The head of the Egyptian Musician Union has barred British musician Elton John for performing a private concert scheduled for May 18 because he made "controversial remarks attacking religion."
Elton John, 63, sparked controversy after telling Parade Magazine, "Jesus was a compassionate, super-intelligent gay man who understood human problems...Try being a gay woman in the Middle East – you're as good as dead."
Following the news of John's statement, union boss Mounir al Wasimi said he started coordinating with Egyptian security bodies to ban John's concert, telling Deutsche Presse-Agentur that the Egyptian Musician Union is the only organization "authorized to allow performances by foreign singers in Egypt."
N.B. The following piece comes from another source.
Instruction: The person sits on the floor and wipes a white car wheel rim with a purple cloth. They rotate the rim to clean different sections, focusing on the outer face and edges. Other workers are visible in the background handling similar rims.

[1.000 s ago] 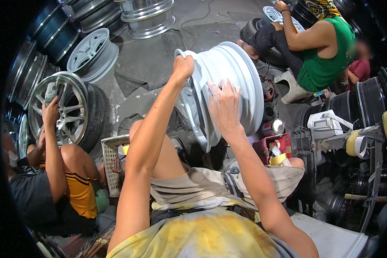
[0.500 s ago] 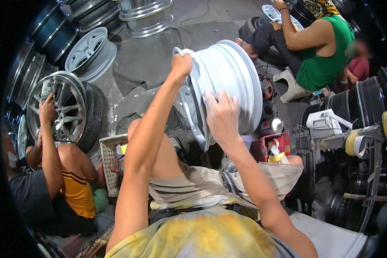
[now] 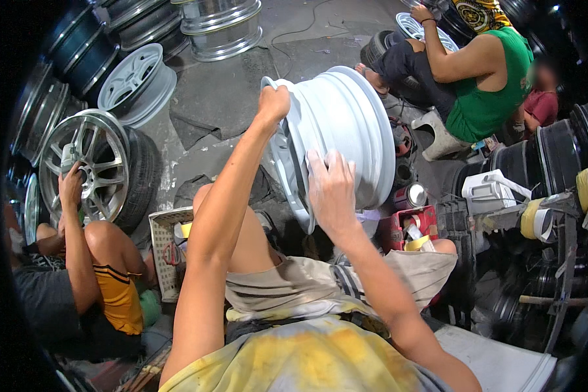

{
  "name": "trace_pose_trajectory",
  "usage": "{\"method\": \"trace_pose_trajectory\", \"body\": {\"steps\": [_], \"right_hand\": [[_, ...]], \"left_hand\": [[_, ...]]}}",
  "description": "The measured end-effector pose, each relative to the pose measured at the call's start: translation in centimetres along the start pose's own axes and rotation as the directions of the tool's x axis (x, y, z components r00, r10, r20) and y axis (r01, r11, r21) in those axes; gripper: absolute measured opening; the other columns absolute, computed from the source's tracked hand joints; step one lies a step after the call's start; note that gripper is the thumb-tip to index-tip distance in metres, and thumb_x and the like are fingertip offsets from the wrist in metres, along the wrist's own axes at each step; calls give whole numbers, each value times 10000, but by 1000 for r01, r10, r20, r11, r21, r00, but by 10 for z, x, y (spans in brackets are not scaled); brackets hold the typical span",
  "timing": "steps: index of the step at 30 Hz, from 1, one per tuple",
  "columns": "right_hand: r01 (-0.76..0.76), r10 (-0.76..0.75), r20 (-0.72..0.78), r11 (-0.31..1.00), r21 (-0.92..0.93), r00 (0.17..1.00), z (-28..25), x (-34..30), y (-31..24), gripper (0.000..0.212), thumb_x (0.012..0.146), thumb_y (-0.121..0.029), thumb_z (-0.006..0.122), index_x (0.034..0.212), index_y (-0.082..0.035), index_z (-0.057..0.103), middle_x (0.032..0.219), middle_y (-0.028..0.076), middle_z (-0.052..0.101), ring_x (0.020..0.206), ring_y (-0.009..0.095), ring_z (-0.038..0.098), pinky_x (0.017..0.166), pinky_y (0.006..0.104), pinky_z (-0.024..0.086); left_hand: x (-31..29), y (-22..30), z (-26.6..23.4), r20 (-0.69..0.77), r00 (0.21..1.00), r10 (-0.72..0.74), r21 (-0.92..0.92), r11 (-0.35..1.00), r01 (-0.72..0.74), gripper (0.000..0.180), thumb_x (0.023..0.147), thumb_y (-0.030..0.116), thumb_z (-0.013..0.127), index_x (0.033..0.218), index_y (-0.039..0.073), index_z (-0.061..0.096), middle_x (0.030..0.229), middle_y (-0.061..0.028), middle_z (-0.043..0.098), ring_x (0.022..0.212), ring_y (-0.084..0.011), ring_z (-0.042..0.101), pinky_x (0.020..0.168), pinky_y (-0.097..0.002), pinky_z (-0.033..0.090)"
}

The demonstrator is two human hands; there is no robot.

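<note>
A pale grey-white wheel rim (image 3: 336,124) stands tilted between my knees, its wide barrel toward the right. My left hand (image 3: 274,103) is closed around the upper left edge of the rim. My right hand (image 3: 332,189) lies against the lower part of the barrel, near the spoke-side lip. Its fingers are stretched out and slightly apart, with whitish dust on them. Whether anything thin lies under those fingers is hidden.
At left, a person's hand (image 3: 70,189) presses a grey block on a spoked wheel with tyre (image 3: 134,170). A person in green (image 3: 480,78) works on another rim. Nearby are a cream crate (image 3: 164,261), a red bin (image 3: 398,228), a tin can (image 3: 411,195) and stacked rims (image 3: 222,32).
My right hand has slid slightly left and down along the barrel. The rim has shifted a little to the left; my left hand keeps its hold.
</note>
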State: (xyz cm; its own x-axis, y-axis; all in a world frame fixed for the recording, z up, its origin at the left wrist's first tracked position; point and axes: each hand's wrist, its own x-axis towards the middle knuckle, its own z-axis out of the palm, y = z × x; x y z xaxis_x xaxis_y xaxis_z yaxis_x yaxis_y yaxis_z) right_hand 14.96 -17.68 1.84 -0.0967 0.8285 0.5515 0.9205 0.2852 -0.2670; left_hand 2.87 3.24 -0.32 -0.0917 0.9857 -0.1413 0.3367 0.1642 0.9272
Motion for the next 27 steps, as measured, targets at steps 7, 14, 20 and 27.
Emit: {"method": "trace_pose_trajectory", "body": {"steps": [7, 14, 20, 27], "right_hand": [[-95, 98, -30, 990, 104, 995, 7, -3, -9, 363, 836, -22, 641, 1198, -2, 629, 959, 177, 535, 929, 362, 578, 814, 485, 417], [-116, 118, -54, 993, 35, 992, 5, 8, -10, 380, 840, -24, 657, 1219, -3, 626, 964, 166, 526, 925, 349, 569, 829, 481, 423], [-169, 172, -38, 984, 54, 984, 0, -2, -14, 385, 851, -33, 643, 1236, -14, 633, 965, 153, 531, 931, 342, 574, 832, 471, 416], [-154, 156, -59, 987, 44, 986, 1, -11, -7, 396, 844, -15, 632, 1239, 0, 643, 968, 153, 527, 923, 332, 572, 827, 472, 415]], "left_hand": [[2, -3, 0, -35, 999, 21, -17, 1000, -22, 545, 892, 250, 475, 1126, -217, 630, 1168, -390, 654, 1156, -436, 658, 968, -455, 493], [-11, 6, -1, 11, 1000, 14, -45, 999, -14, 535, 888, 241, 485, 1140, -206, 632, 1189, -382, 651, 1173, -438, 649, 981, -448, 485], [-15, 9, -2, 30, 999, -13, -26, 1000, 14, 547, 900, 262, 484, 1149, -202, 633, 1207, -397, 635, 1191, -458, 632, 1007, -462, 477], [-12, 13, -3, 29, 1000, -11, -61, 998, 12, 555, 905, 272, 480, 1147, -203, 634, 1219, -401, 626, 1213, -463, 617, 1027, -462, 468]]}}
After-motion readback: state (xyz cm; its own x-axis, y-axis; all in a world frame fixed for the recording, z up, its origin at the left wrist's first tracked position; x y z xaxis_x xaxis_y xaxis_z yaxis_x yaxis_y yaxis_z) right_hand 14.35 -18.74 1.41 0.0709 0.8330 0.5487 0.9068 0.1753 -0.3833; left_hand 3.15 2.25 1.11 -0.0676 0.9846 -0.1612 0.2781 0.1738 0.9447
"How do we allow a gay, who wants to ban religions, claimed that the prophet Eissa [Jesus] was gay and calls for Middle Eastern countries to allow gays to have sexual freedom," Al Wasimi said.
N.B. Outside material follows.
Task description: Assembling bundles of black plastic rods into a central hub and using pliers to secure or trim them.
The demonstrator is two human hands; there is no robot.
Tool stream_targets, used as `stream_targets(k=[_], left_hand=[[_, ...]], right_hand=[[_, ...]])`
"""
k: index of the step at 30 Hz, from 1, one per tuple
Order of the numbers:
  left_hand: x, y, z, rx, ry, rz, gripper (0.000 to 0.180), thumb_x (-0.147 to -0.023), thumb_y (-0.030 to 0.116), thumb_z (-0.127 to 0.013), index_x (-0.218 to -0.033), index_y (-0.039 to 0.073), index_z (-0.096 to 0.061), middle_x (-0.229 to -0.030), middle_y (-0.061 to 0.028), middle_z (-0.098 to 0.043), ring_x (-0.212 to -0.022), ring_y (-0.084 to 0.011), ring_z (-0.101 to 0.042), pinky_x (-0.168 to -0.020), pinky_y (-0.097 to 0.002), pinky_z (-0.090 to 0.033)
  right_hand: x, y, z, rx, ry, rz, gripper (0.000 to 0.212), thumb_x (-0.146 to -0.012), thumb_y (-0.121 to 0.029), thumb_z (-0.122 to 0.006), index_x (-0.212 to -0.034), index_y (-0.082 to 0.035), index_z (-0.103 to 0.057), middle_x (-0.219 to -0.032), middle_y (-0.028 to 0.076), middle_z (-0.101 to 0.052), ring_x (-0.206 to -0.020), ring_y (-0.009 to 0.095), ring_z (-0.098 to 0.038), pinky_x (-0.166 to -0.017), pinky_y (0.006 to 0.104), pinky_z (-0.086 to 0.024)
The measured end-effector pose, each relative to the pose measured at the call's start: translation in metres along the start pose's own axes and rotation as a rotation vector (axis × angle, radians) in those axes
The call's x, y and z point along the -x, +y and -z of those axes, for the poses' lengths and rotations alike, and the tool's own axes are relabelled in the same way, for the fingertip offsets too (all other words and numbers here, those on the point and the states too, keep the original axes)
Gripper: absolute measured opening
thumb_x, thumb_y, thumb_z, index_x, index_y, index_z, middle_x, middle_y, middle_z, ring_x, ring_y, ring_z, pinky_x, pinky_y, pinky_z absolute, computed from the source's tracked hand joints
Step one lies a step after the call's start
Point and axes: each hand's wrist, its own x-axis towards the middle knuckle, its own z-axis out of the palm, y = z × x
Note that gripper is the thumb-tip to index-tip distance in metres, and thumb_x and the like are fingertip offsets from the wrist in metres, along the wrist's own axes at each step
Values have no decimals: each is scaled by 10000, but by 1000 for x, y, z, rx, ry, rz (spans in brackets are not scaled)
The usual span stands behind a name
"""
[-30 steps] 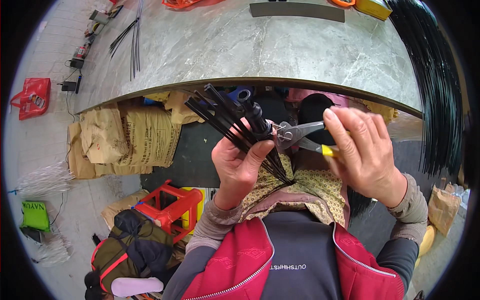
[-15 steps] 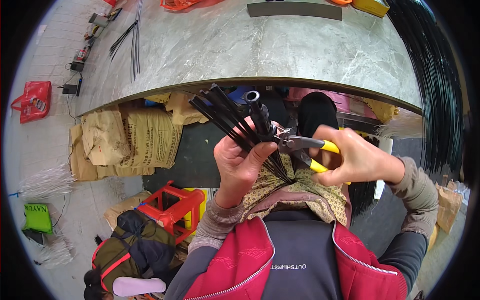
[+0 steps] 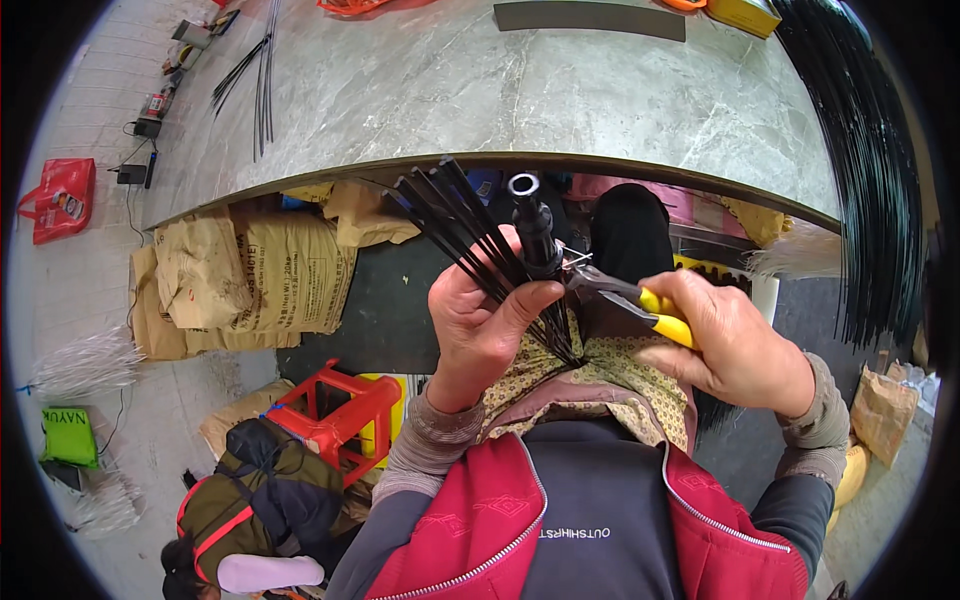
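Above my lap, my left hand grips a black tube with an open round end, together with a bundle of thin black rods that fan out up and to the left. The thumb presses against the tube's lower part. Short, thin wire ends stick out from the tube's right side. My right hand is closed round the yellow handles of pliers. The jaws are at the wire ends beside the tube; whether they bite on the wire is too small to tell.
A grey marble-look table lies ahead, its edge just beyond my hands. Long black strands hang over its right end. Paper sacks, a red stool and a dark green backpack are at my left.
The pliers have turned so their handles slant down to the right, and the handles are closer together. My right hand has turned over them. The tube's top has shifted slightly right.
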Motion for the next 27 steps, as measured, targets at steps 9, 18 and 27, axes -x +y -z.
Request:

In an interview with WGN-TV entertainment reporter Dean Richards, Elton John maintained that Parade pulled his quote out of context. "Let me clarify. I'm not saying to everyone that he definitely was gay; that's just how I see him from my point of view as a compassionate gay person. I see him as a compassionate person who forgave people. That's how I see him. Everyone's individual faith is their own business," John said.
Homosexuality remains a taboo in Egypt, with its existence rarely acknowledged by the Egyptian government. In 2000, Egyptian police arrested a gay couple and charged them with practicing indecent and immoral behavior. When the couple's lawyer asked that the judge drop the case, the judge refused, arguing that the men had offended religious and moral standards.
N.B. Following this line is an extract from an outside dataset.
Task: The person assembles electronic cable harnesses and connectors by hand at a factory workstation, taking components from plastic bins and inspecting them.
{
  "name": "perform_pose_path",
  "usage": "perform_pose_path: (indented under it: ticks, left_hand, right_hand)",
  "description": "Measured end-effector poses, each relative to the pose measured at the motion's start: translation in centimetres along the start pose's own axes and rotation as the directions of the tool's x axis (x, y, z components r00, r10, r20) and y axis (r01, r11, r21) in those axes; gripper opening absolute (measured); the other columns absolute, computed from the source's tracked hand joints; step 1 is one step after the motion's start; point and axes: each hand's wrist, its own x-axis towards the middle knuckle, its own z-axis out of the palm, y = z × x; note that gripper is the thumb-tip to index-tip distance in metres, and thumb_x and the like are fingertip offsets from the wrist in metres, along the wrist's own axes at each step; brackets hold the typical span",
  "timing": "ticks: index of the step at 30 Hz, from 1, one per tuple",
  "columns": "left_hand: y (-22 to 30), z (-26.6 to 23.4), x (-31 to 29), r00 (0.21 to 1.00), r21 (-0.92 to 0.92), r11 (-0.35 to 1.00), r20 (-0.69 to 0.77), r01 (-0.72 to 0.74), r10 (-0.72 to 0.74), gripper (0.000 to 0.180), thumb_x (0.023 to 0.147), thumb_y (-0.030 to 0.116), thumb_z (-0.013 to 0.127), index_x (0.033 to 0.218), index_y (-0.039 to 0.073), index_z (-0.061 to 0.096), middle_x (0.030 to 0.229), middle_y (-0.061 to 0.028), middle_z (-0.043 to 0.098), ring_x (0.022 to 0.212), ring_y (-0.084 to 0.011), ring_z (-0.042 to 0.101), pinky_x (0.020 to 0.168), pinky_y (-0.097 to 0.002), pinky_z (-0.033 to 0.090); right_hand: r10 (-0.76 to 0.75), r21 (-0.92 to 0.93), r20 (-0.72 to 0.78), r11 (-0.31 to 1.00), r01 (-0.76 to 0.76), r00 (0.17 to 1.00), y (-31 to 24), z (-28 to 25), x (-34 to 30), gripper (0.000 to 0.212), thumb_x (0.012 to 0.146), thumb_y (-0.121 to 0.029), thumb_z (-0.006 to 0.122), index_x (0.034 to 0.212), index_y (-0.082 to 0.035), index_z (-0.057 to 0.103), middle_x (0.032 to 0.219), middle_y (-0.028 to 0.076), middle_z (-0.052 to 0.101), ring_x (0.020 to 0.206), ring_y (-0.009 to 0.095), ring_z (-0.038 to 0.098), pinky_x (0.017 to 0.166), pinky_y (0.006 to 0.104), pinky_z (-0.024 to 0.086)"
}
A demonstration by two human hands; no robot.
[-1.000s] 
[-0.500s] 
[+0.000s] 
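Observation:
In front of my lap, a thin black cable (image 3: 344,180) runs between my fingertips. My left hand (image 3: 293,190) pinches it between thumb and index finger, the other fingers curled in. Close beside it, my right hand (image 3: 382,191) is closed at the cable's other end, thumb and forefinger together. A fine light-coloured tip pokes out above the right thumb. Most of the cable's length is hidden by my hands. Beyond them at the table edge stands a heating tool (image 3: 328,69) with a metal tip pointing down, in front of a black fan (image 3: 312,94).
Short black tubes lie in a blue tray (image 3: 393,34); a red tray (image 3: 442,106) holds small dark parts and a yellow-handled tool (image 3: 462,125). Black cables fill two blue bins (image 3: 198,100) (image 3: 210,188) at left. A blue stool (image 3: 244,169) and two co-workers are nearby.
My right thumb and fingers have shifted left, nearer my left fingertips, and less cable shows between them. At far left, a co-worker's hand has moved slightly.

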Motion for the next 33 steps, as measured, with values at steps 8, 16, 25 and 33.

In 2001, the Egyptian government began public crackdowns against Egyptian homosexuals on grounds that they were violating the "Public Order and Public Morals" code passed to combat "lewd" and "Satanic" expressions. The most widely publicized of the crackdowns occurred at a Cairo boat party in which fifty-two homosexual men were arrested and charged with violating morality laws. Twenty-three of the men were sentenced to prison.